Publicado en Levante, 12 de febrero de 2024
Pedro López
Desde la época prehistórica, desde que el hombre es hombre, ha considerado que hay una vida eterna más allá de este mundo. Los ritos funerarios, que son universales hasta el presente, tienen su razón de ser en la consideración de que el ser humano no es un bicho más que puebla este planeta, sino que es un ser trascendente. Los paleoantropólogos consideran que, en el pleistoceno, la celebración fúnebre es la señal de que el simio ya no es un mono más: los rituales funerarios son muestra inequívoca, junto con el arte, de que el individuo ha dejado de ser un simple primate para ser un zoon politikón, animal racional, dialógico, espiritual, humano.

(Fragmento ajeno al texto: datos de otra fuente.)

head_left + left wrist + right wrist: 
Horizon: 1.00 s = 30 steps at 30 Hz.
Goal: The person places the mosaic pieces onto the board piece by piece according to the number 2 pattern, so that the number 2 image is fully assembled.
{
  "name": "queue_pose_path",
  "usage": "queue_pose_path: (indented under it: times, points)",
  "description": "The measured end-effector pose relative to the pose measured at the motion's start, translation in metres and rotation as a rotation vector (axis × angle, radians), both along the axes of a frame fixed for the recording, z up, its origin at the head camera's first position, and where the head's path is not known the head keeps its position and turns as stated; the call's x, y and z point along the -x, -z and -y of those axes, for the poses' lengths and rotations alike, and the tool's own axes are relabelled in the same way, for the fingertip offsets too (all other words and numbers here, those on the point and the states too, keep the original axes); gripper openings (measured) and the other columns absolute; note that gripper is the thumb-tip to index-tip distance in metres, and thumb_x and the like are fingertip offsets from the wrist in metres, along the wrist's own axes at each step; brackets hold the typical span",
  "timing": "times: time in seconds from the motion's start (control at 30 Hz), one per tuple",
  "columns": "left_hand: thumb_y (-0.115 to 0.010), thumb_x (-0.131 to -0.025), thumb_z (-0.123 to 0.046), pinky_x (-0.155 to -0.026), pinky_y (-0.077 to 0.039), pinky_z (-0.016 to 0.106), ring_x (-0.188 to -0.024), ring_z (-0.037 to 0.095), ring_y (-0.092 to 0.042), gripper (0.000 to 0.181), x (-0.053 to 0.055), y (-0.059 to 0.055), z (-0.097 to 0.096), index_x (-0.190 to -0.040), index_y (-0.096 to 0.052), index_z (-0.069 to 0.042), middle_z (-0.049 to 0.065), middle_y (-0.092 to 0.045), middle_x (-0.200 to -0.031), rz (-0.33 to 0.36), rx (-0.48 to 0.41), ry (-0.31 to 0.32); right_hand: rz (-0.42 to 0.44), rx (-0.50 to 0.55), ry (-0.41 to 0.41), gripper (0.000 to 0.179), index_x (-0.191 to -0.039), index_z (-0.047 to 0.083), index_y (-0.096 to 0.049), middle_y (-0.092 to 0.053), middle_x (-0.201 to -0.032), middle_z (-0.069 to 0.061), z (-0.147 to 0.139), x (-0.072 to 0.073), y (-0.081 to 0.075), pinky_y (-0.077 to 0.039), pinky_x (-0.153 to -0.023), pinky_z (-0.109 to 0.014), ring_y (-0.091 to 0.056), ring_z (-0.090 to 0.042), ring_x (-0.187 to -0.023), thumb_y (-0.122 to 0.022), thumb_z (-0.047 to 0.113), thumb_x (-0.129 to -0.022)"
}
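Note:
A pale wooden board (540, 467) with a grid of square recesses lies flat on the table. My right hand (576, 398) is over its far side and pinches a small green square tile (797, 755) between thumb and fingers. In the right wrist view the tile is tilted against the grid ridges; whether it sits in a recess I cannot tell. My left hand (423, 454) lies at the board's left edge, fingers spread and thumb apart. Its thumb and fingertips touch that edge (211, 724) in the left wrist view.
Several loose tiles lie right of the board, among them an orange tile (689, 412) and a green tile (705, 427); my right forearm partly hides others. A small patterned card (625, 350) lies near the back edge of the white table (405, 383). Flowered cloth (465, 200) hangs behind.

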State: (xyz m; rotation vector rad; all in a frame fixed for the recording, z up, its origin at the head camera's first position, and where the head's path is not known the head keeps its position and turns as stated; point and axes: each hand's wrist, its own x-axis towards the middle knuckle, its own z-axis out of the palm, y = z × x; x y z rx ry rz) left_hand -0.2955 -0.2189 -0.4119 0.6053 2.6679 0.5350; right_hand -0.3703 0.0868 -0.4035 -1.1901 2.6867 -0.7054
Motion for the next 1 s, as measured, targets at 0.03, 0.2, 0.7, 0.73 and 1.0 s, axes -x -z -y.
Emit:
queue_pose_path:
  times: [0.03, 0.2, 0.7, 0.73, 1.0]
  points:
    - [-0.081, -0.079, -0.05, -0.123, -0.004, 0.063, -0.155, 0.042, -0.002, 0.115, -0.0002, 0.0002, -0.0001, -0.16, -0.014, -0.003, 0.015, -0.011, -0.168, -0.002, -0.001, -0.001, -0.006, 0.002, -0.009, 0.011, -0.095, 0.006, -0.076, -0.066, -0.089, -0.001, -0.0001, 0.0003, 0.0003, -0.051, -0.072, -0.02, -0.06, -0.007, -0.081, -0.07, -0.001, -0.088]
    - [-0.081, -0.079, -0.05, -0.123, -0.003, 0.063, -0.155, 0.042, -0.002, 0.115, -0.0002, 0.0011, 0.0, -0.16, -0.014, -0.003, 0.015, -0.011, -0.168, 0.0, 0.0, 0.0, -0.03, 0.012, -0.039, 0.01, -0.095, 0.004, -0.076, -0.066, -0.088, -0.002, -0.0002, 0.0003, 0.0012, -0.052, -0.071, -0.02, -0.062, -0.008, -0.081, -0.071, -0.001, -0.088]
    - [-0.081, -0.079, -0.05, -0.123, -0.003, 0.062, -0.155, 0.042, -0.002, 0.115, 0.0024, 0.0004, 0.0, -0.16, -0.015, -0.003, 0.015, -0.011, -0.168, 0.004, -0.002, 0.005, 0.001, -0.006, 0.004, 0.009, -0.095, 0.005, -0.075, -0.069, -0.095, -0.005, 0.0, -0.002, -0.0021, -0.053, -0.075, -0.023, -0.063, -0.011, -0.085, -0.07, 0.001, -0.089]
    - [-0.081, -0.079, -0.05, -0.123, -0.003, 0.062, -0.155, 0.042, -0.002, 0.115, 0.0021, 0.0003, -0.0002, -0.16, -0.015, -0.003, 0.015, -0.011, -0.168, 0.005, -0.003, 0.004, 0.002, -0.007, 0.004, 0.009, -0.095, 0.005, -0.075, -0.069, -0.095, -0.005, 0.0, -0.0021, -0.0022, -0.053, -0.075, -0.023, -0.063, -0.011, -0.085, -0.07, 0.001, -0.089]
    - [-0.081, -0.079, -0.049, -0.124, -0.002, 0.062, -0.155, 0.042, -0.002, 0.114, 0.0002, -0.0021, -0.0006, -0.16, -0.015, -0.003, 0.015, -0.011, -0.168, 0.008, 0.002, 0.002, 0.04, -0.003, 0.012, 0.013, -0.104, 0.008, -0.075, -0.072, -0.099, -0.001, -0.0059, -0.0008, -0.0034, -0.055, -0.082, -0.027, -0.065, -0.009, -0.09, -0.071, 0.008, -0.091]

He tenido que asistir a funerales de personas ateas; y la verdad sea dicha, se trata de un rito con un deje de tristeza, pero ceremonia al fin y al cabo, como cualquier otra. Esto indica que, a pesar de todo, hay una consideración de piedad hacia el difunto, y que de alguna manera se anhela el reencuentro. Somos así. Lo contrario es helador: vivir en soledad sin que el muerto importe a nadie ni afecte lo más mínimo.

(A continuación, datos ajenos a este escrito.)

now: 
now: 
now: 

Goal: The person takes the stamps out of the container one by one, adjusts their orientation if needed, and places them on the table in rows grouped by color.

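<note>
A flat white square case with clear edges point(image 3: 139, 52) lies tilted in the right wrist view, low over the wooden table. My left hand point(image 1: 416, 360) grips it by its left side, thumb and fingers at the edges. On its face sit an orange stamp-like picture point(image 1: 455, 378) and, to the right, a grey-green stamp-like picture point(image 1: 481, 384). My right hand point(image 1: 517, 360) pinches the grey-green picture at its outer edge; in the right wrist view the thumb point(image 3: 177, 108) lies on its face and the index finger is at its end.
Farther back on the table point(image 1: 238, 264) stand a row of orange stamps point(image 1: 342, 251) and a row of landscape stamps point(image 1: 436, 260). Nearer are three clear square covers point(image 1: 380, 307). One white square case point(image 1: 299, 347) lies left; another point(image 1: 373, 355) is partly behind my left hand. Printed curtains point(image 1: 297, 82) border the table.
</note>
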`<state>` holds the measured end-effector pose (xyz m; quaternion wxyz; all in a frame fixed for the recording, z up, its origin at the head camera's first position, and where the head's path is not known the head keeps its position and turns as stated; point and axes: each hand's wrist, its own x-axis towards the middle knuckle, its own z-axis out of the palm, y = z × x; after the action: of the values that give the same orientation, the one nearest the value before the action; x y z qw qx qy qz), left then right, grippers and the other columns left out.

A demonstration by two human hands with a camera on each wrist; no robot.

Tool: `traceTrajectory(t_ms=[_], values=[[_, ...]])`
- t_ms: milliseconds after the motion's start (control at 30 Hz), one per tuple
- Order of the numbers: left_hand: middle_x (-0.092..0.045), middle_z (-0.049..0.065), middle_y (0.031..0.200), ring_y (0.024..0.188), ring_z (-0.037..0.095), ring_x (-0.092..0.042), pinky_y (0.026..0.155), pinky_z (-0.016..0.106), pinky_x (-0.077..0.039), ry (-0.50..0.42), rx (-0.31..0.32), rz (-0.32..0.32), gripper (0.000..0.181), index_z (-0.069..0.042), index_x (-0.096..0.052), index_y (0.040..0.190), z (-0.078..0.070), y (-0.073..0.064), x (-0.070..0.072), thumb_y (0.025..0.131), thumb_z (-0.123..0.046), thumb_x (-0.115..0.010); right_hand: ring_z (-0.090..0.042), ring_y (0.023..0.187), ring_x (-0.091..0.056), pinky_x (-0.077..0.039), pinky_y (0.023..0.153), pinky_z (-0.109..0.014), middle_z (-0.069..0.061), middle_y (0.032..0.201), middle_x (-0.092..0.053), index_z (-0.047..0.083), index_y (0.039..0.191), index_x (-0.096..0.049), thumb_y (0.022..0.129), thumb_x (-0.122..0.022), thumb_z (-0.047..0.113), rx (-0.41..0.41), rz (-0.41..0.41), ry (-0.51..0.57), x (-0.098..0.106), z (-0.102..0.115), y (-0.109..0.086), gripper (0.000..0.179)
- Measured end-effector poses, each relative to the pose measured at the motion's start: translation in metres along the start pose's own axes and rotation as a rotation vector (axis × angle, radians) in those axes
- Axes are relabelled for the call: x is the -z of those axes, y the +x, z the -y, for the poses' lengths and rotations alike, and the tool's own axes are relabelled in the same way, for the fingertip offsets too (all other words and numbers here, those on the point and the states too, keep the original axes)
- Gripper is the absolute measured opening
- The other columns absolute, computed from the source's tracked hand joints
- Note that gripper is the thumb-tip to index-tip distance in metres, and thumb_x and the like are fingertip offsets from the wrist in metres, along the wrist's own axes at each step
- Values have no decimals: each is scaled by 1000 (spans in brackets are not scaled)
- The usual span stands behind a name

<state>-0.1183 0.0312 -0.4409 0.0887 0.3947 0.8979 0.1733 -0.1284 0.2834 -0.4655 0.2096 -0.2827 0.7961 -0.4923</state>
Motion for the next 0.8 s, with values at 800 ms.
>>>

Aristóteles, en su breve tratado de Anima, sostiene que el alma mantiene unido al cuerpo y cuando se “aleja” éste se disgrega y destruye. No hay alma sin cuerpo. El alma racional, propia del hombre, no está sometida a corrupción como sucede en los demás seres vivos, ni siquiera cuando el organismo envejece o se debilita a causa de la enfermedad, porque la senectud, afirma, no consiste en que el alma sufra desperfecto, sino en que lo sufra el cuerpo en que se encuentra.
En esto, Aristóteles desemeja de su maestro Platón, para quien el alma es preexistente y queda encerrada en la prisión de la carne hasta que se libere. Y por eso, la vida actual ha de ser penosa, ya que se ha de pagar el precio de su liberación carcelaria. Idea que pervive en las filosofías-religiones orientales y que explica la creencia en la reencarnación.
Siempre me ha llamado la atención una frase evangélica: ¿de qué le sirve al hombre ganar el mundo entero si pierde su alma? O dicho de un modo más abajado, ¿por qué es necesario ser virtuoso y no un sinvergüenza? Es Dostoyevski quien contesta a esta pregunta, por medio de un protagonista de su novela El Adolescente: “¿cuál es entonces la rutina, sorda, ciega y obtusa, que puede obligarme a obrar de una determinada manera, si me resulta más ventajoso obrar de otra? Ustedes dicen: «Obrar razonablemente hacia la humanidad es también obrar en mi propio interés». Pero ¿qué pasa si yo encuentro irrazonables todas esas cosas razonables? ¿Qué tengo yo que hacer con todo eso… si no tengo más que una vida que vivir?: que me dejen saber a mí mismo cuál es mi propio interés. ¿Por qué he de interesarme por lo que sucederá en la humanidad dentro de mil años, si vuestro código no me concede a cambio ni amor, ni vida futura ni patente de virtud? Si la cosa es así, viviré con la mayor insolencia del mundo para mí mismo”. Pues eso.